Thursday, June 08, 2006

Control Room * * *

Control Room is a documentary on the Al Jazeera news station from just before the invasion of Iraq to right after the fall of Baghdad. We start with one of the lead journalists in his car in Iraq (I think), and he is talking about his incredulity about the impending war. The style continues like this as a fly-on-the-wall view of mainly Al Jazeera journalists, the US PR fellow, and the Al Jazeera chief, as to what they are thinking and feeling as the war unfolds. All these people are well-educated, erudite, and earnest. I was fascinated while listening to them give their personal impressions of what they are seeing on the TV or what they are reporting about right at that moment. The Al Jazeera chief is especially intriquing. Very sharp guy and very charismatic -- in a way that probably will be surprising for an American. At least it was surprising for this American. As the war proceeds, the Al Jazeera journalists and chief are visibly becoming more and more tired. They haven't slept for days. The day that the US arrives into Baghdad, we see the bombing of the building from where Al Jazeera is broadcasting. It's very sad, as one of the journalists is killed. The Al Jazeera folks are very affected, as you would expect, and basically you are watching as they find out what happened and then talking sort of woodenly about it and not really being able to comprehend it. The documentary ends as we watch the statue of Sadaam being taken down. The Al Jazeera journalists are watching and are dumbfounded -- 'Where is the Iraq Army? This is so embarassing...."

I found Control Room a very interesting documentary. You basically have a bunch of intelligent and interesting people talking about their experience and interpretation of the Iraq War as it's happening. I did not find the documentary biased itself. Of course, the Al Jazeera journalists and chief are biased -- they say so themselves, but also argue that everyone is. How can you not be? I thought that was a specious argument since the point was they are VERY biased as opposed to not so very biased, but anyhow.... But the documentary itself did not seem to take their side or anyone's side. The US Army PR guy actually comes across very well: intelligent, honest, sincere, and compassionate, while at the same time holding his ground against the Al Jazeera journalists who argued that the US Army was invading Iraq to take over Iraq. Interestingly, I found I related most to this US Army PR guy. He had his own views, but he understood that the Al Jazeera journalists interviewing him had different views and different life experiences and he wanted to understand why their views were so different. For example, one of the things he mentioned was that Arabs he talked to always linked the Iraq War to Palestine, whereas an American never would. He talked about how it made him feel awful and ashamed that he was more affected by seeing the pictures of dead American soldiers on Al Jazeera than the pictures of dead Iraqis.

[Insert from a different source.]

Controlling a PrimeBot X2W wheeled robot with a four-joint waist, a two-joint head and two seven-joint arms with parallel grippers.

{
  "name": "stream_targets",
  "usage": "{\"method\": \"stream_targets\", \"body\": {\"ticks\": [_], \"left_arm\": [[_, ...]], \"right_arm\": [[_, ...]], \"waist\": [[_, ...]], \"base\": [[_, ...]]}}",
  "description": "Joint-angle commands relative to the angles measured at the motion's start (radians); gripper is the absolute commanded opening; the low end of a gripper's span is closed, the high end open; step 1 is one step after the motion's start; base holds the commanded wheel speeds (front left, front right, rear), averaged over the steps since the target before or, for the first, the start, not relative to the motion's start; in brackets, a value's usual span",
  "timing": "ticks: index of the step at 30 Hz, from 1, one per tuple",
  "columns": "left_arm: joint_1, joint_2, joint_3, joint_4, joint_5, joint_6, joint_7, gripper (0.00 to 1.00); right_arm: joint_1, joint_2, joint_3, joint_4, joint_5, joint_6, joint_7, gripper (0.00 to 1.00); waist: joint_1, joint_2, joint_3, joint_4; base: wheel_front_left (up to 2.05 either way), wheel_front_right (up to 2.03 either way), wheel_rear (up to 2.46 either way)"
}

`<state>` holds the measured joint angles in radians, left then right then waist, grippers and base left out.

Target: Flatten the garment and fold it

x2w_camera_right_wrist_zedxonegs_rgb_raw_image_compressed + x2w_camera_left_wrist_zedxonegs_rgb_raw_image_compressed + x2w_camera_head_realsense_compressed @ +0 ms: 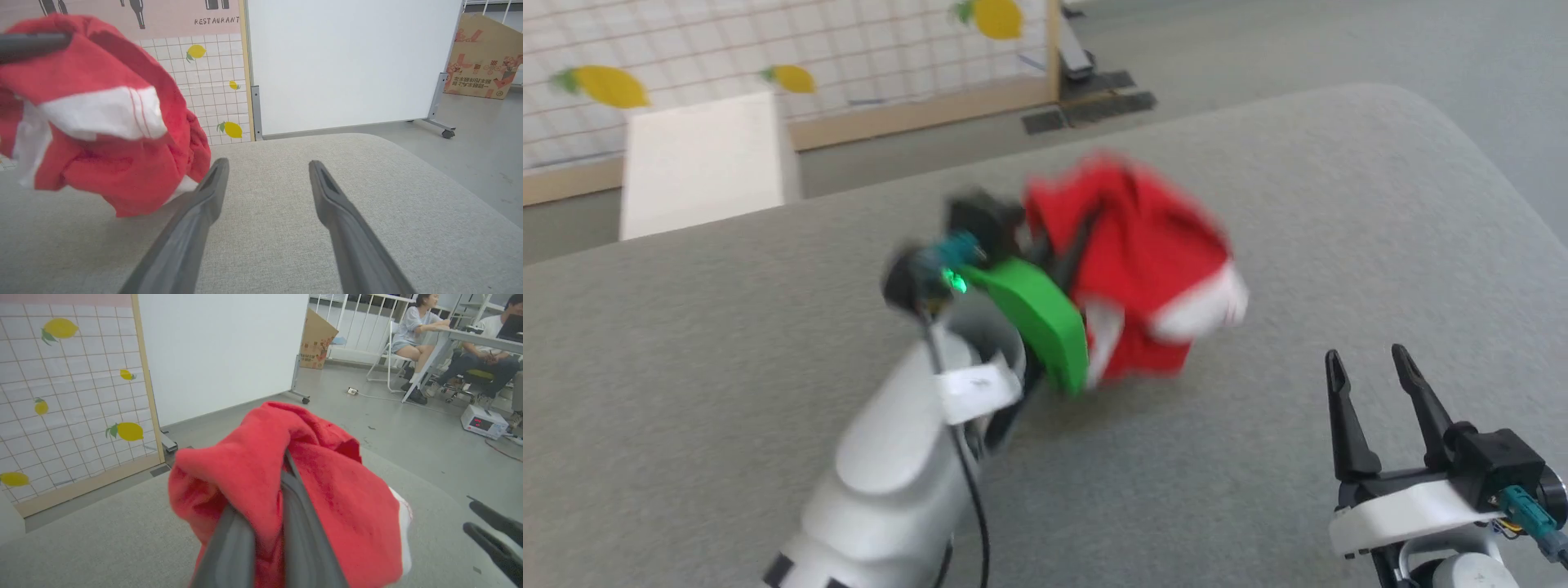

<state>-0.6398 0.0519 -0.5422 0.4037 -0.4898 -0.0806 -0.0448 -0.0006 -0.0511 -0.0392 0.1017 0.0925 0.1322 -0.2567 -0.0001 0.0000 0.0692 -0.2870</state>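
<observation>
The garment (1143, 245) is a crumpled bundle of bright red cloth with white patches, hanging just above the grey padded table (727, 327). My left gripper (1072, 245) is shut on the garment (335, 498), and the cloth drapes over its fingers (302, 522). In the right wrist view the garment (102, 122) hangs at the upper left, its lowest fold close to the table (367, 183). My right gripper (1366, 359) stands open and empty at the lower right, to the right of the bundle. Its fingers (204, 196) rise just beside the cloth, and the right gripper (490, 535) also shows in the left wrist view.
A white slab (703, 163) stands past the table's far left edge. Behind it is a lemon-patterned tiled screen (81, 396) and a white wheeled panel (347, 61). Two people sit at a desk (449, 339) far off. The table's rounded right edge (1486, 163) is near.
</observation>
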Motion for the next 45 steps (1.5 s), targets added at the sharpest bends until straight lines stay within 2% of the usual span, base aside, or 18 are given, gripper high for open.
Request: {"method": "stream_targets", "body": {"ticks": [1, 4, 7, 9, 10, 12, 13, 14, 17, 20, 22, 26, 30, 37, 45], "left_arm": [[0.033, -0.001, -0.026, 0.051, -0.023, 0.006, 0.068, 0.00], [0.056, -0.001, -0.087, 0.153, -0.015, 0.018, 0.202, 0.00], [0.082, -0.001, -0.137, 0.247, -0.032, 0.009, 0.361, 0.00], [0.096, -0.001, -0.167, 0.296, -0.052, -0.002, 0.476, 0.00], [0.106, -0.001, -0.187, 0.328, -0.072, -0.009, 0.578, 0.00], [0.104, 0.000, -0.182, 0.328, -0.084, -0.004, 0.601, 0.00], [0.102, 0.001, -0.175, 0.318, -0.085, 0.005, 0.586, 0.48], [0.100, 0.004, -0.169, 0.309, -0.083, 0.012, 0.566, 1.00], [0.090, 0.018, -0.143, 0.273, -0.064, 0.056, 0.476, 1.00], [0.079, 0.035, -0.092, 0.215, -0.040, 0.113, 0.308, 1.00], [0.081, 0.043, -0.060, 0.174, -0.030, 0.133, 0.187, 1.00], [0.101, 0.068, -0.010, 0.099, -0.014, 0.150, -0.022, 1.00], [0.149, 0.101, 0.038, 0.039, -0.017, 0.156, -0.162, 1.00], [0.283, 0.153, 0.147, -0.105, 0.018, 0.170, -0.216, 1.00], [0.486, 0.139, 0.300, -0.231, 0.116, 0.136, -0.217, 1.00]], "right_arm": [[-0.017, 0.001, 0.005, -0.002, 0.011, -0.002, -0.005, 1.00], [-0.023, 0.001, 0.011, -0.004, 0.022, -0.002, -0.005, 1.00], [-0.029, 0.001, 0.012, -0.003, 0.032, -0.002, -0.005, 1.00], [-0.031, 0.001, 0.013, -0.001, 0.037, -0.002, -0.005, 1.00], [-0.031, 0.001, 0.015, -0.001, 0.039, -0.002, -0.005, 1.00], [-0.030, 0.001, 0.011, -0.001, 0.040, -0.002, -0.005, 1.00], [-0.031, 0.001, 0.009, -0.001, 0.040, -0.002, -0.005, 1.00], [-0.031, 0.001, 0.007, -0.001, 0.039, -0.002, -0.005, 1.00], [-0.029, 0.001, 0.008, -0.001, 0.031, -0.002, -0.005, 1.00], [-0.026, 0.001, 0.011, -0.003, 0.023, -0.002, -0.005, 1.00], [-0.024, 0.001, 0.008, -0.003, 0.017, -0.002, -0.005, 1.00], [-0.015, 0.001, 0.005, -0.006, 0.001, -0.002, -0.005, 1.00], [-0.007, 0.001, -0.001, -0.010, -0.012, -0.002, -0.005, 1.00], [0.010, 0.001, -0.005, -0.025, -0.029, -0.002, 0.001, 1.00], [0.038, 0.001, -0.006, -0.048, -0.048, -0.002, 0.026, 1.00]], "waist": [[0.0001, 0.0000, 0.051, -0.062], [0.0001, 0.0000, 0.068, -0.077], [0.0001, 0.0000, 0.081, -0.081], [0.0001, 0.0000, 0.086, -0.079], [0.0001, 0.0000, 0.089, -0.075], [0.0001, 0.0000, 0.091, -0.066], [0.0001, 0.0000, 0.090, -0.059], [0.0001, 0.0000, 0.088, -0.052], [0.0001, 0.0000, 0.076, -0.025], [0.0001, 0.0000, 0.059, 0.004], [0.0001, 0.0000, 0.045, 0.026], [0.0001, 0.0000, 0.018, 0.074], [0.0001, 0.0000, -0.009, 0.122], [0.0001, 0.0000, -0.041, 0.193], [0.0001, 0.0000, -0.062, 0.253]], "base": [[0.00, 0.00, 0.00], [0.00, 0.00, 0.00], [0.00, 0.00, 0.00], [0.00, 0.00, 0.00], [0.00, 0.00, 0.00], [0.00, 0.00, 0.00], [0.00, 0.00, 0.00], [0.00, 0.00, 0.00], [0.00, 0.00, 0.00], [0.00, 0.00, 0.00], [0.00, 0.00, 0.00], [0.00, 0.00, 0.00], [0.00, 0.00, 0.00], [0.00, 0.00, 0.00], [0.00, 0.00, 0.00]]}}
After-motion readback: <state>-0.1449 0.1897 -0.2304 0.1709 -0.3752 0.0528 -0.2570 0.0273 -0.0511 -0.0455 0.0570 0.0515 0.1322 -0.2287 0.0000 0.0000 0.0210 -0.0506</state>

I had a hard time wrapping my head around the viewpoint of the Al Jazeera journalists and the other journalists too at times. I got the impression they wanted the Army to pinpoint troop locations for them to publish, and they were annoyed that the Army was being vague and probably even intentionally misleading them about troop locations. I was also frustrated that the Al Jazeera journalists could never allow that maybe Sadaam was a bad guy and that lots of Iraqis wouldn't like him. Their view was solidly that this was an occupying invasion. While I understand that view, I also felt like they put one spin on the stories and didn't address the going from the 'frying pan' into the 'fire' aspect (or the other way around, which is what the Army PR guy might have reasoned). War is awful. That is what Al Jazeera was clearly showing very graphically. The Army PR guy would have agreed, but he would probably argue that to get to something better, a war is necessary even if it is awful. That issue wasn't directly discussed by the Al Jazeera journalists, and the documentary would have been much more interesting if they had. Maybe they would say they felt war is never justified or at least, occupation is never justified. This is a defensible position, but they are never asked so we don't know. But then I suppose they might counter that that is beside the point. The real point is that we don't experience the real price and misery of war, and so we don't rightly put enough cost on that.

Bottom-line: I recommend this to anyone interested in listening to a group of moderate, well-educated Arabs talk about their views on the eve of the Iraq war.